- [WORK ORDER]: Give the listing again, word for word.

- [DATASET EXTRACT]:
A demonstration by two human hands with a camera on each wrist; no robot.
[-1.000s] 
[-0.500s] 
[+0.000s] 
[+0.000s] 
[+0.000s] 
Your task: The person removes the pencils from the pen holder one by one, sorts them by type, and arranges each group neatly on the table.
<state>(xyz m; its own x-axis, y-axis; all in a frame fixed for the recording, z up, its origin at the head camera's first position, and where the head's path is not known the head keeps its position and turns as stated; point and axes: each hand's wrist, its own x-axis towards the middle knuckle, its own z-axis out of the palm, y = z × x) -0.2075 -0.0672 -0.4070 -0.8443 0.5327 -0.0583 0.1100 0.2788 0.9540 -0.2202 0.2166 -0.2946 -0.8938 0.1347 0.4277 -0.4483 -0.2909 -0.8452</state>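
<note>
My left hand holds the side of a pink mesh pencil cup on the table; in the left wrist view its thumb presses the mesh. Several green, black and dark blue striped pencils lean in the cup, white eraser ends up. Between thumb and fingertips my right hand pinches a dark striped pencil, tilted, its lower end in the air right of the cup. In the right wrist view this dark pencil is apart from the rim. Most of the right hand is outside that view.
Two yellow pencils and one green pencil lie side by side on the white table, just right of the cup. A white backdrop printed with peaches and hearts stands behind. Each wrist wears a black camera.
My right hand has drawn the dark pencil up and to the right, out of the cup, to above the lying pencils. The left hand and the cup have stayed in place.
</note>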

- [ANSWER BOX]:
A demonstration by two human hands with a camera on each wrist; no robot.
[-1.000s] 
[-0.500s] 
[+0.000s] 
[+0.000s] 
[+0.000s] 
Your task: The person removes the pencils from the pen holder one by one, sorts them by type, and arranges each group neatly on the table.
<state>(xyz m; its own x-axis, y-axis; all in a frame fixed for the recording, z up, its origin at the head camera's first position, and where the head's path is not known the head keeps its position and turns as stated; point and axes: each hand's wrist, its own x-axis towards the middle knuckle, its own z-axis out of the palm, y = z × x) -0.2075 -0.0672 -0.4070 -0.8443 0.5327 -0.0583 0.1100 0.2788 0.9540 -0.2202 0.2166 -0.2946 -0.8938 0.1347 0.4277 -0.4483 -0.2909 -0.8452</state>
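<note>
My left hand holds the side of a pink mesh pencil cup on the table; in the left wrist view its thumb presses the mesh. Several green, black and dark blue striped pencils lean in the cup, white eraser ends up. Between thumb and fingertips my right hand pinches a dark striped pencil, tilted, its lower end in the air right of the cup. In the right wrist view this dark pencil is apart from the rim. Most of the right hand is outside that view.
Two yellow pencils and one green pencil lie side by side on the white table, just right of the cup. A white backdrop printed with peaches and hearts stands behind. Each wrist wears a black camera.
My right hand has drawn the dark pencil up and to the right, out of the cup, to above the lying pencils. The left hand and the cup have stayed in place.
</note>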

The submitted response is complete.